Дети, по обыкновению, уселись на покрытую мешками лежанку напротив очага и, когда Хобден закрыл ставни, стали, тоже по обыкновению, смотреть на остывающие угли, жар от которых уходил вверх по старинной трубе. Хобден наколол нового угля, спокойно уложил свежие куски туда, где они могли принести больше всего пользы, подошел к Дену, который передал ему картофель, заботливо разместил картофелины по краю камина и остановился, рисуясь черной тенью на фоне вспыхнувшего пламени. Так как Хобден закрыл ставни, в сушильне стало темно, и старик зажег свечку в фонаре. Дети привыкли ко всему, и это им нравилось.

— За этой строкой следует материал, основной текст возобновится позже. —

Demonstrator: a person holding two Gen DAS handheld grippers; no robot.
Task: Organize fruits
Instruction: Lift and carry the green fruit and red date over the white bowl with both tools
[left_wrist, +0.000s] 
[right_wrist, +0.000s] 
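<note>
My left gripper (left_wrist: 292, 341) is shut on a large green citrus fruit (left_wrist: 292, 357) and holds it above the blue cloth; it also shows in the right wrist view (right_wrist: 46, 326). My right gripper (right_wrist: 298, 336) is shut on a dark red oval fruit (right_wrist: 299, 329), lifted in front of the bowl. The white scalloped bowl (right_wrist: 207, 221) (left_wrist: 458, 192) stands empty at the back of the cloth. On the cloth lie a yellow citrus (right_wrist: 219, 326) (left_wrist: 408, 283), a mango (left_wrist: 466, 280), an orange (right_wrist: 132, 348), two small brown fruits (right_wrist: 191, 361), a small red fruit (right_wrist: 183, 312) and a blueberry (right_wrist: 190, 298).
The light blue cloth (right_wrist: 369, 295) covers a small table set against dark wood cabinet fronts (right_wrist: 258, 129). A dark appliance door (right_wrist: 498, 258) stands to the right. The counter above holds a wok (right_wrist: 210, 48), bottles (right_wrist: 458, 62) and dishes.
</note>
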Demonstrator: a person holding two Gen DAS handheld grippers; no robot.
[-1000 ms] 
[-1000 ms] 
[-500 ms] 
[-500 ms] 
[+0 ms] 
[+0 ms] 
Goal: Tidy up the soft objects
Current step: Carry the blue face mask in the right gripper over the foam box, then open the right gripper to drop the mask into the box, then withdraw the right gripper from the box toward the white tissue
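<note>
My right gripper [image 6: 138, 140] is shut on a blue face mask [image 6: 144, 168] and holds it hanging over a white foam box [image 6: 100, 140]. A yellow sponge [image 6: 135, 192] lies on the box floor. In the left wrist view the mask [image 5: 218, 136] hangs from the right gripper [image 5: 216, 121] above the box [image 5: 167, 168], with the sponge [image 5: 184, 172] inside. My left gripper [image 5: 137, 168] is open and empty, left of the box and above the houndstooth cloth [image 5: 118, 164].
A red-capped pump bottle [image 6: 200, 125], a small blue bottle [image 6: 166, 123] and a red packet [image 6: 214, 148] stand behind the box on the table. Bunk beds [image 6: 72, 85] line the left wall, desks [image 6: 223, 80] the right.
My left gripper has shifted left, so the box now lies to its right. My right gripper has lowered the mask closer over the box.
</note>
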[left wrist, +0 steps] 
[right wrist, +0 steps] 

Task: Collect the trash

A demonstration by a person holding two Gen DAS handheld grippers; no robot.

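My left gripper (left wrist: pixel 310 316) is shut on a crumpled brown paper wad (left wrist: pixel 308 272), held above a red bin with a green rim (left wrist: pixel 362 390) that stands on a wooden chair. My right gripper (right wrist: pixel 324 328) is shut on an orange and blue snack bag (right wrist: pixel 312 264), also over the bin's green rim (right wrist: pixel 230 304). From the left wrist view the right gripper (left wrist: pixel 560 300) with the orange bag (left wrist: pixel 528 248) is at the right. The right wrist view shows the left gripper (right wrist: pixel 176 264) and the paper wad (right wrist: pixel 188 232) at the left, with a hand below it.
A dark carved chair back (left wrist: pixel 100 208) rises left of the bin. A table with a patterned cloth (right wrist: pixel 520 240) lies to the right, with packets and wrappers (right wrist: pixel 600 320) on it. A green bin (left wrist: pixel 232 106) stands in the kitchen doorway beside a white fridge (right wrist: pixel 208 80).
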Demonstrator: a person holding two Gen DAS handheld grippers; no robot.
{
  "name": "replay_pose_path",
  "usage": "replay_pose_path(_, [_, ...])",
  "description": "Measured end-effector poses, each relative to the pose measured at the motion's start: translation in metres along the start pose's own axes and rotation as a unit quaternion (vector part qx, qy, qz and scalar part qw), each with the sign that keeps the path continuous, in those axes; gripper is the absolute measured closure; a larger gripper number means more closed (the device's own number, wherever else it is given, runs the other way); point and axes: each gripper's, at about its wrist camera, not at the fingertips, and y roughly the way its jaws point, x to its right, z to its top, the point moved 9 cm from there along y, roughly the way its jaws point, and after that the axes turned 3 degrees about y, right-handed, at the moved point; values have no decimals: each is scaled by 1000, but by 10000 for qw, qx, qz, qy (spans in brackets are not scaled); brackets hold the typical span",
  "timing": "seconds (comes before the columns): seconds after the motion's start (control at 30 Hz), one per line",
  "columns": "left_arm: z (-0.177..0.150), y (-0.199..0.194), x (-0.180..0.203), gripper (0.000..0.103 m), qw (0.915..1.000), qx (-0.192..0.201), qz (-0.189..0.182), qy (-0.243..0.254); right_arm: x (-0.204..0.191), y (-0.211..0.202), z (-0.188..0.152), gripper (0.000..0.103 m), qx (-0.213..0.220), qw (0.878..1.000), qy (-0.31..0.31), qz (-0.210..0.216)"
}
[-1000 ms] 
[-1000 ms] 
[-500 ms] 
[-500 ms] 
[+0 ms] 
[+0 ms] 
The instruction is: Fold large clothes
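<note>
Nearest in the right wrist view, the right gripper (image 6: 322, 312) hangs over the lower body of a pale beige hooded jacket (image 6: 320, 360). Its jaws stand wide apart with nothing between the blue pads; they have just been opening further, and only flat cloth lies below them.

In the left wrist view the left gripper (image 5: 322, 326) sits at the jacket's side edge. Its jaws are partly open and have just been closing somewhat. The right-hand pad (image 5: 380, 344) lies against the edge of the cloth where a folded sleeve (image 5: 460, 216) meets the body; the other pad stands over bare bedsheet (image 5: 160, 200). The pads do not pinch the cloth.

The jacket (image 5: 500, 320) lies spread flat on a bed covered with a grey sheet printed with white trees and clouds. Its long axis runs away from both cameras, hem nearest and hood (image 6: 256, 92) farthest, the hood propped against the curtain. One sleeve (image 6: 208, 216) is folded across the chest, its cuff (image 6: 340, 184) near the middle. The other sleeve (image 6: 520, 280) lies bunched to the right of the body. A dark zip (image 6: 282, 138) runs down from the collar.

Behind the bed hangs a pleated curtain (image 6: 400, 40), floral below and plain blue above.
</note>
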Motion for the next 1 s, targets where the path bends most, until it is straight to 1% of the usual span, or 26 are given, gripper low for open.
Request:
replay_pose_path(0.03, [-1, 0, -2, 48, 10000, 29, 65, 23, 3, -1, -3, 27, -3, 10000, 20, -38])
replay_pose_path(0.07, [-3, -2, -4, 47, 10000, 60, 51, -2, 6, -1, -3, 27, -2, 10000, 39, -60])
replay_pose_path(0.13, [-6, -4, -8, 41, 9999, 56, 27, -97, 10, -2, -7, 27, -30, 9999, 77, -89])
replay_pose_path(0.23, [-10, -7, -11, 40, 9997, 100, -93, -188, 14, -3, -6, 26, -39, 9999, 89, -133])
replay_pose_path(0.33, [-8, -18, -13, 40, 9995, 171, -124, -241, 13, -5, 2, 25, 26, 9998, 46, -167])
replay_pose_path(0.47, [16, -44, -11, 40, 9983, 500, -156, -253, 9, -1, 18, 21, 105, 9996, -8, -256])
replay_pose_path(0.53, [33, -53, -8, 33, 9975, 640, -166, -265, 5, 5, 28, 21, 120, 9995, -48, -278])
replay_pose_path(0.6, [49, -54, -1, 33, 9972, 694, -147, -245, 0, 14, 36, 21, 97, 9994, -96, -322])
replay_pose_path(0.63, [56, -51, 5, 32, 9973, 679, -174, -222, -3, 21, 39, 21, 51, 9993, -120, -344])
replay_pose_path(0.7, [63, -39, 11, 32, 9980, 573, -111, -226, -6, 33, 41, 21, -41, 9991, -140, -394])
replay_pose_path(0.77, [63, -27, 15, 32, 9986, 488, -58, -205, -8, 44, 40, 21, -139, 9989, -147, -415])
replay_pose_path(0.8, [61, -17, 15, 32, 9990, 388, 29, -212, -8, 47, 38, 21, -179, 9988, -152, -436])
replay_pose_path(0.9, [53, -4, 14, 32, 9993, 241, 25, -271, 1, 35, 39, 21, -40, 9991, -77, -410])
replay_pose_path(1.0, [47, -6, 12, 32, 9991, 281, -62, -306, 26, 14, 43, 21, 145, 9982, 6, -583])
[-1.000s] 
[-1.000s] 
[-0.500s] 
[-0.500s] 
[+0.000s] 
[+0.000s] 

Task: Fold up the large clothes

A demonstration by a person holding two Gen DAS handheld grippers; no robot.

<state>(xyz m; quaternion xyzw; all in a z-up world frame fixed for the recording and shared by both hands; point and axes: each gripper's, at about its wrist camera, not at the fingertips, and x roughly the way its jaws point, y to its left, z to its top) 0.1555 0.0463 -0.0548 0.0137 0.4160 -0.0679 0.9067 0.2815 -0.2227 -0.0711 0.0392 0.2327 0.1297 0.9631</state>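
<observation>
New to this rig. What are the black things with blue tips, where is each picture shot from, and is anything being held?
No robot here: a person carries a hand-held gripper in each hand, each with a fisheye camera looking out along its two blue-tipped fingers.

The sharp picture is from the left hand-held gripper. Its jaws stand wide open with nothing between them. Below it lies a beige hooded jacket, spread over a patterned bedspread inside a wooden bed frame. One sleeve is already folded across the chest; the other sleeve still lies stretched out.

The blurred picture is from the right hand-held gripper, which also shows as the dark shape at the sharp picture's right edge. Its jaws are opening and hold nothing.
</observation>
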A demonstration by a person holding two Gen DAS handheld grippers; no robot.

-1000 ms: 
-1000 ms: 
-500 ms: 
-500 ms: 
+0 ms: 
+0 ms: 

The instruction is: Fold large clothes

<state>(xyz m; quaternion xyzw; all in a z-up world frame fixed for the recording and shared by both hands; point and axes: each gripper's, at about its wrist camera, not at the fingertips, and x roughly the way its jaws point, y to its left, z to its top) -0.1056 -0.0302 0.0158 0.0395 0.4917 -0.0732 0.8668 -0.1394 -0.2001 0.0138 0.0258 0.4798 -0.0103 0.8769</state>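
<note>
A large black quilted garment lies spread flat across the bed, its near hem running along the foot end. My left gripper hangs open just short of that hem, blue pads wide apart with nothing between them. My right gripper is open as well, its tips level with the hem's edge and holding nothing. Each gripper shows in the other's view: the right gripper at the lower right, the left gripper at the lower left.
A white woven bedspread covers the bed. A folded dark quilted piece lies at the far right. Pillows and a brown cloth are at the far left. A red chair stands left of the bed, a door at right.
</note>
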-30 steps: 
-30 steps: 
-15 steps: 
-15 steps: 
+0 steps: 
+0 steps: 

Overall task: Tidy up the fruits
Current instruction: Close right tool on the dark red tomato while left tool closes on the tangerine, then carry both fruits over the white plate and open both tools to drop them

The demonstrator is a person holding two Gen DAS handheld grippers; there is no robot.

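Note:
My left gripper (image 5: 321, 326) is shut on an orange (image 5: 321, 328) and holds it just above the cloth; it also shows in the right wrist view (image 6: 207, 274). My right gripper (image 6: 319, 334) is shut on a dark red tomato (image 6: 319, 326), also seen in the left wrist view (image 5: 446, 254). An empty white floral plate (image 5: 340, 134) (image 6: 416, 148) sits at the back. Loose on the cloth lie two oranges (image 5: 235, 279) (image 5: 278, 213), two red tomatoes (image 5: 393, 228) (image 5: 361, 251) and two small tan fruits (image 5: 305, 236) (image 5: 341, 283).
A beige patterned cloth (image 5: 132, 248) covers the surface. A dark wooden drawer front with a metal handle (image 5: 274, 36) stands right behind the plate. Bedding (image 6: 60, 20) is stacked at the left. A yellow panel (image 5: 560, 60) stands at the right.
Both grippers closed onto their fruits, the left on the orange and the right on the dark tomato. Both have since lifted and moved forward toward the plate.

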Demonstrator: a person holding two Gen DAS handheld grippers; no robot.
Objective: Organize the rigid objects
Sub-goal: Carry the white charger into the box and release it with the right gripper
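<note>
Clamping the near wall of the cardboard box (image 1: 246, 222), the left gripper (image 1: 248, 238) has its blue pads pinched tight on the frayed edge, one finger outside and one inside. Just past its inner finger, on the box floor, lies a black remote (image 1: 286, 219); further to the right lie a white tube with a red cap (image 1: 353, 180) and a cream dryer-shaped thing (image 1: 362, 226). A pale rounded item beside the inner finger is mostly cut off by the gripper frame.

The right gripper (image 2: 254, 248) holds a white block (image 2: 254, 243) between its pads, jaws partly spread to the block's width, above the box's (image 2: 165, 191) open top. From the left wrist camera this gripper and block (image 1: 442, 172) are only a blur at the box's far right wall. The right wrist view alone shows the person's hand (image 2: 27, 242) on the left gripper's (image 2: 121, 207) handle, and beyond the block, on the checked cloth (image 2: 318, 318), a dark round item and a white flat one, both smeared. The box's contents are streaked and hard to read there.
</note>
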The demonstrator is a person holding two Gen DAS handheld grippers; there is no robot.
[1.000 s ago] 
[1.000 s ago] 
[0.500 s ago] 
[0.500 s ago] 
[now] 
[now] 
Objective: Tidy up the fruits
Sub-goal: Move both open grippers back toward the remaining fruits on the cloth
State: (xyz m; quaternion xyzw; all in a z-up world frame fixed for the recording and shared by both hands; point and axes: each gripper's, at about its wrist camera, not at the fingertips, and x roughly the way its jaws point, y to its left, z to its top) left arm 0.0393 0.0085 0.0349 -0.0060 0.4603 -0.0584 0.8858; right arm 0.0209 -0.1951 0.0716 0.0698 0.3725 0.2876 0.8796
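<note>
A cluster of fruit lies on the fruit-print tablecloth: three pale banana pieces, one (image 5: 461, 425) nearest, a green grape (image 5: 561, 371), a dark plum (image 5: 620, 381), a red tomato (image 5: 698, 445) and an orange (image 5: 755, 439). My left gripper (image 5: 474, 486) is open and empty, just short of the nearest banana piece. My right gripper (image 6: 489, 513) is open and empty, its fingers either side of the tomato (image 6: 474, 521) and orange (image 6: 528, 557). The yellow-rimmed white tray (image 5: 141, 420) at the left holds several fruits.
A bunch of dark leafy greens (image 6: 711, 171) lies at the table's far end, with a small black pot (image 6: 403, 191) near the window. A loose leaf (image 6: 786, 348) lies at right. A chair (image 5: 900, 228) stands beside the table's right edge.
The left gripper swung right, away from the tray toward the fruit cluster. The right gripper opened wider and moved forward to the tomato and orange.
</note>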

Немного поврежденный умом сын Хобдена, Пчелиный Мальчик, скользнул в сушильню, точно тень. Дети угадали, что он пришел, только когда Бес завиляла своим коротким обрубленным хвостом.
А снаружи донесся чей-то громкий голос, который пел, несмотря на моросивший дождь.
— Только двое людей могут так реветь, — заметил старый Хобден и обернулся.
Пение стало еще громче. Дверь растворилась, и на пороге показалась фигура рослого человека.
— Ну, говорят, оживленная работа оживит и мертвого, и теперь я верю этому. Это ты, Том, Том Шосмис? — Хобден опустил свой фонарь.
— Не скоро ты узнал меня, Ральф.
Шосмис вошел в сушильню, это был исполин, ростом на три дюйма выше Хобдена, с седой бородой и баками, с темным лицом, но со светлыми голубыми глазами. Старики пожали друг другу руки, и Уна с Деном услышали, как две жесткие ладони стукнули одна о другую.